=== Work task ===
Below are the records; count how many of their lines contain the word "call" and give that number only.

=== Information provided ===

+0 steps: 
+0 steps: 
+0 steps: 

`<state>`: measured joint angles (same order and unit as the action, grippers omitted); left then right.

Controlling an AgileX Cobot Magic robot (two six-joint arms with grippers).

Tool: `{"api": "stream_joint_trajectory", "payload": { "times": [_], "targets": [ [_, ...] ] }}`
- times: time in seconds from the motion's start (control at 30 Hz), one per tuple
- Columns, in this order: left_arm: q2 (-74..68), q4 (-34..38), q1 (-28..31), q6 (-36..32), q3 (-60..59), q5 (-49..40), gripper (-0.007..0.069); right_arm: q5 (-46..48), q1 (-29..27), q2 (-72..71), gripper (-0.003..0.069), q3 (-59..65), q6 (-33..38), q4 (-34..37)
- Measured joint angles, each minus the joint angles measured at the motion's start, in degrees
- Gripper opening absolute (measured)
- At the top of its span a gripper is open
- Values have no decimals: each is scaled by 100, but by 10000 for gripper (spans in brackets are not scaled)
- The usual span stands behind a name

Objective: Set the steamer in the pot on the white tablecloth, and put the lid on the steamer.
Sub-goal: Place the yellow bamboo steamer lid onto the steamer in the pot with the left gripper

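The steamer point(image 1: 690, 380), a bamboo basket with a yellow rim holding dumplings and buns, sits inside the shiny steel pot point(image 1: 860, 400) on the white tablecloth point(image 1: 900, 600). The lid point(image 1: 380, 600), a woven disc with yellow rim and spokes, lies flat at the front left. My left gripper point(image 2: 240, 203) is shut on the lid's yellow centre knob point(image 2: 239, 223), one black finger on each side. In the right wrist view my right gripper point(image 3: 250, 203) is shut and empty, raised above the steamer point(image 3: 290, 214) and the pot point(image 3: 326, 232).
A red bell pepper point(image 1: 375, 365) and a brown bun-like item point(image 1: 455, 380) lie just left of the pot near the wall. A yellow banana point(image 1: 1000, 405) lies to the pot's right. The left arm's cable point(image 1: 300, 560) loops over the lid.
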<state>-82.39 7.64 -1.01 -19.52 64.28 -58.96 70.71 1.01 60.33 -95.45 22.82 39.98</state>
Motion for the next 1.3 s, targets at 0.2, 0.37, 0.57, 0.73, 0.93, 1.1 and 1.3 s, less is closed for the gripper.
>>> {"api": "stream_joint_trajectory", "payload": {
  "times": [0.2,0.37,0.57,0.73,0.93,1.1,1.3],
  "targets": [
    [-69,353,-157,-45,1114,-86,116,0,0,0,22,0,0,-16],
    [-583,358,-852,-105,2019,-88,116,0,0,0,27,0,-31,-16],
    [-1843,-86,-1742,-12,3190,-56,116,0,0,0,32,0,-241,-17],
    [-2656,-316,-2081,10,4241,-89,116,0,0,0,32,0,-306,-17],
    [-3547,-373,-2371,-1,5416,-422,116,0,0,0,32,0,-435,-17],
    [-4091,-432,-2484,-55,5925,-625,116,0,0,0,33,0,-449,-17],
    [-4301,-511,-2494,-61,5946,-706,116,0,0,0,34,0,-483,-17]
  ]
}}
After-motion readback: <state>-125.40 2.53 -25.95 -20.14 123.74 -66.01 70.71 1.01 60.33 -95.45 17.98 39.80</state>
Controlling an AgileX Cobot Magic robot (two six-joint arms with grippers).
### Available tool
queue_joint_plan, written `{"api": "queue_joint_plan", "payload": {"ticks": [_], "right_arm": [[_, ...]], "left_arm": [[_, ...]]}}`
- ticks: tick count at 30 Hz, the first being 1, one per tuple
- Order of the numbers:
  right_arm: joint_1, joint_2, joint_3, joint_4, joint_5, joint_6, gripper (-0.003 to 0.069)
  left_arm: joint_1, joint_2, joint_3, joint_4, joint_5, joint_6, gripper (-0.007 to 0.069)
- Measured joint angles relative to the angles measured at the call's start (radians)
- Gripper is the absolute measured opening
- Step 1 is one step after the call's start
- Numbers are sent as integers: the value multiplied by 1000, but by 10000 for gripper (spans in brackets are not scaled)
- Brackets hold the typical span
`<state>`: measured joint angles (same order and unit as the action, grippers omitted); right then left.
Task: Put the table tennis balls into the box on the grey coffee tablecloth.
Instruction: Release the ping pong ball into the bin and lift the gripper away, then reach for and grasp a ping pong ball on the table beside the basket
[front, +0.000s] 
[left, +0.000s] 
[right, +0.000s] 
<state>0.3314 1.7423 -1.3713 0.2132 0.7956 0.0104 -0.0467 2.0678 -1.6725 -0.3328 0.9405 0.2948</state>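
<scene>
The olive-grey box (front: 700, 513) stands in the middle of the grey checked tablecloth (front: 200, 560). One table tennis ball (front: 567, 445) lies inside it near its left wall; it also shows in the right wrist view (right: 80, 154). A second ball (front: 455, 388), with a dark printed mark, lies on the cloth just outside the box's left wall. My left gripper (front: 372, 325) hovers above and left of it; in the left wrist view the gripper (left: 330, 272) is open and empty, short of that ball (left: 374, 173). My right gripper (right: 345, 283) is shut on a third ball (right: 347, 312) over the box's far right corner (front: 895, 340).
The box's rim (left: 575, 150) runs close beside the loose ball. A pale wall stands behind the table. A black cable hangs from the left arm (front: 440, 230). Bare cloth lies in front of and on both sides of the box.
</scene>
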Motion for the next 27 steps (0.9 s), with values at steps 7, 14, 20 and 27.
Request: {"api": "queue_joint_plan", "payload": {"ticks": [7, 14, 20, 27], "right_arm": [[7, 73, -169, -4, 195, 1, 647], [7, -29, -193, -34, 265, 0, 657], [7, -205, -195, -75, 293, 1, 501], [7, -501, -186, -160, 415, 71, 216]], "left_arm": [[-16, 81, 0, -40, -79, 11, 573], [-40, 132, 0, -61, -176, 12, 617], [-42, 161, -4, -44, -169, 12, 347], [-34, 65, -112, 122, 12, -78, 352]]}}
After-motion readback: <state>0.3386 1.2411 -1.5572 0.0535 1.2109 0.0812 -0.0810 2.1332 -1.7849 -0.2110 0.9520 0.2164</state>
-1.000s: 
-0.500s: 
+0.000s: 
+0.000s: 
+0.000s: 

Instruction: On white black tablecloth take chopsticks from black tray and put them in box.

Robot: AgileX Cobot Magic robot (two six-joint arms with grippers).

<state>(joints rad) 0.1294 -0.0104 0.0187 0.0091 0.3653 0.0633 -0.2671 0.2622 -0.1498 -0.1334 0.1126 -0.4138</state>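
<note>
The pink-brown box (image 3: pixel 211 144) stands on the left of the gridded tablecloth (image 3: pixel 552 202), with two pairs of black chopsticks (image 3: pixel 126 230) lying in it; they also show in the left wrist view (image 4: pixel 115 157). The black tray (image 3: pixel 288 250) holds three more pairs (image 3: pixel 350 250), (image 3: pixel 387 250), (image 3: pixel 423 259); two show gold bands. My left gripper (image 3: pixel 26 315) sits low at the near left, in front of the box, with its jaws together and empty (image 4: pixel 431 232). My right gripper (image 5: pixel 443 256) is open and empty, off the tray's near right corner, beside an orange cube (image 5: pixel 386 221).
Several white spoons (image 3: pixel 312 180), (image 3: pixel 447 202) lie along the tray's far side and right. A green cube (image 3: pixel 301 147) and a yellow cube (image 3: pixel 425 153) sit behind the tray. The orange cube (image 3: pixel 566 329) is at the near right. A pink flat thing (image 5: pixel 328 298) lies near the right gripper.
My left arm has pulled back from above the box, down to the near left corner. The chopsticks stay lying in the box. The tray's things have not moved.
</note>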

=== Solution to this problem ===
2